From: Steve Howell on
On Jan 23, 12:13 am, Terry Reedy <tjre...(a)udel.edu> wrote:
> On 1/23/2010 12:58 AM, Steve Howell wrote:
>
> > I really want to use list *normally* with all its perfectly good
> > semantics and reasonable implementation, except for its blind spot
> > with respect to popping the first element off the list.
>
> It was not designed for that. .pop() was added to lists about 10 years
> ago because I asked for it (with no parameter, pop off end only) and
> wrote what would now be a PEP -- and because Tim Peters later supported
> the idea. Adding the optional parameter was something of an afterthought
> (never publicly discussed as far as I know) for occasional use for
> 'short' lists where O(n) is tolerable. You have half persuaded me that
> that the parameter addition was a mistake. Perhaps is is too attractice
> a nuisance for some people ;=).
>

pop(0) is a useful idiom in parsers. You can see examples in
ElementTree and lib2to3.

Even without pop(0), people would still write code like this, found in
pstats.py:

arg = args[0]
args = args[1:]

It is sometimes overkill (and even inappropriate) to use a queue when
really you just want a list. Iterators are great, but they also have
slightly different semantics than the list itself.

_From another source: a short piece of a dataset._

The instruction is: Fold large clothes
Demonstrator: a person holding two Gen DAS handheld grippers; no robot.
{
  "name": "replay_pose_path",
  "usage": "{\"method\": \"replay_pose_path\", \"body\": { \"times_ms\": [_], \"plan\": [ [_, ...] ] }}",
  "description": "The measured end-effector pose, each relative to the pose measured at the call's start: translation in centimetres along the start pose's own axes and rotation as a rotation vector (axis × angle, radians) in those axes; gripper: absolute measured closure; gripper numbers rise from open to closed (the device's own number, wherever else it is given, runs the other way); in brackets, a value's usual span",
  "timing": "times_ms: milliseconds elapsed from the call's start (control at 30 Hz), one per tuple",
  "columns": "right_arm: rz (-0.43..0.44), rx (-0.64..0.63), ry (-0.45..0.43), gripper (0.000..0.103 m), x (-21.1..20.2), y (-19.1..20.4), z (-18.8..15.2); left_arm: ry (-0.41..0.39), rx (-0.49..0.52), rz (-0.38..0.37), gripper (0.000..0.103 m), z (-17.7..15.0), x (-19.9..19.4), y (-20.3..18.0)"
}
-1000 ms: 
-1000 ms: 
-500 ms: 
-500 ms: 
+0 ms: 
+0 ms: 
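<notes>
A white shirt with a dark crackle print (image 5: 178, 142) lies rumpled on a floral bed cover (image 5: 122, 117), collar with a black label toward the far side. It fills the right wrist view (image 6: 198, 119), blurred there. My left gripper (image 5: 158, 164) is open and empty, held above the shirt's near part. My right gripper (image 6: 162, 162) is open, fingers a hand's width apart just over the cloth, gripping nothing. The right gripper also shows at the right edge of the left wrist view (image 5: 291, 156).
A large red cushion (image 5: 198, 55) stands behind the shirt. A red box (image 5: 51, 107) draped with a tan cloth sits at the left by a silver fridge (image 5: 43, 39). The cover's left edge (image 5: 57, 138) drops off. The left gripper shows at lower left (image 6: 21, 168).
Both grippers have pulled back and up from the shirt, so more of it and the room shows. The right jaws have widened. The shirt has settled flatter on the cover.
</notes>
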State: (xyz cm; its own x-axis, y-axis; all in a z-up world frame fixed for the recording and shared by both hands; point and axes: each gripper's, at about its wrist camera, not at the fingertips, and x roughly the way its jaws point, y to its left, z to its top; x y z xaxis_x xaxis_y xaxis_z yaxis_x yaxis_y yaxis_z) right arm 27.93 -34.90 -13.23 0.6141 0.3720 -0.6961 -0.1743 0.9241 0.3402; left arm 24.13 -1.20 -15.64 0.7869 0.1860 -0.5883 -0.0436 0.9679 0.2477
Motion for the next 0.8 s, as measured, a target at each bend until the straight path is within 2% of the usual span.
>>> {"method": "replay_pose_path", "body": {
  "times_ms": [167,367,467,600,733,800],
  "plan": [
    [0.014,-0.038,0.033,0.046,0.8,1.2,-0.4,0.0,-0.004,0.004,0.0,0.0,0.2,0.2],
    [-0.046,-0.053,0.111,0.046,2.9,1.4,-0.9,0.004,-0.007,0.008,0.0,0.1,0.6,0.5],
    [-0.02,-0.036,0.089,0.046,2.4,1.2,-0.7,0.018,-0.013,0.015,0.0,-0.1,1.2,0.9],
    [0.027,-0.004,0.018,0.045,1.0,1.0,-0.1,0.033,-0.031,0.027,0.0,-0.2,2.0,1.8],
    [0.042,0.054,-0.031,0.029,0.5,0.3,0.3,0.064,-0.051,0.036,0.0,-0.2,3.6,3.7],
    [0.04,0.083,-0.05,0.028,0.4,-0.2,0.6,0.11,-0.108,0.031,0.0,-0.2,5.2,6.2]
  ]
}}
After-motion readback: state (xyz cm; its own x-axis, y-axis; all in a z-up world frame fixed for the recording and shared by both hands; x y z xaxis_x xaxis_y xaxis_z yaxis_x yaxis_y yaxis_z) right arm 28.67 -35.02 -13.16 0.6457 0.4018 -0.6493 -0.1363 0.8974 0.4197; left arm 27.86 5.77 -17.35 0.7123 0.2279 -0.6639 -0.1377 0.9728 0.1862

There is nothing wrong with a language specification that allows users
to do insert, delete, and pop on a list. Once you freeze the language
specification, then you can turn your attention to improving the
implementation.

From: Alf P. Steinbach on
* Steve Howell:
> On Jan 23, 12:32 am, "Alf P. Steinbach" <al...(a)start.no> wrote:
>> * Steve Howell:
>>
>>> On Jan 23, 12:13 am, Terry Reedy <tjre...(a)udel.edu> wrote:
>>>> Challenge yes, mock no.
>>>> Part of writing good basic data structures is not adding needless
>>>> complication from featuritis and not penalizing 99.99% of access to
>>>> satify a .01% need better satisfied another way.
>>> I would like to challenge your assertion that advancing ob_item
>>> instead of doing memmove during list_ass_slice would impact the
>>> performance of list accesses in any way. It would only slow down
>>> operations that add/insert items into the list by, and then only by a
>>> single conditional statement, and those add/insert operations are
>>> already O(N) to begin with.
>> I'm sorry, no, the last part is incorrect.
>>
>> Appending to a 'list' can currently be constant time, if OS reallocation is
>> constant time (as the string '+' optimization relies on).
>>
>
> That's true, but it's also irrelevant, as the pop optimization would
> happen in a branch of code that never gets executed during list
> appending:
>
> if (d < 0) { /* Delete -d items */
> /* ADD CODE HERE TO AVOID memmove
> when ilow == 0 (i.e. ihigh + d == 0)
> */
> memmove(&item[ihigh+d], &item[ihigh],
> (Py_SIZE(a) - ihigh)*sizeof(PyObject *));
> list_resize(a, Py_SIZE(a) + d);
> item = a->ob_item;
> }
>
>
>> With the pop optimization it can no longer be constant time without risking an
>> accumulation of unused memory, a memory leak, although it can be amortized
>> constant time, at the cost of wasting some percentage of memory.
>
> list_resize already overallocates memory to allow room for growth.
> Whenever you did an append to the list that would force a realloc, you
> could first check to see if there is unused stuff at the front and do
> the memmove then and reclaim the unfreed memory. So instead of doing
> a paying for memmove on every pop [at front], you only pay for it when
> the list goes to size 0, 4, 8, 16, 25, 35, 46, 58, 72, 88, etc.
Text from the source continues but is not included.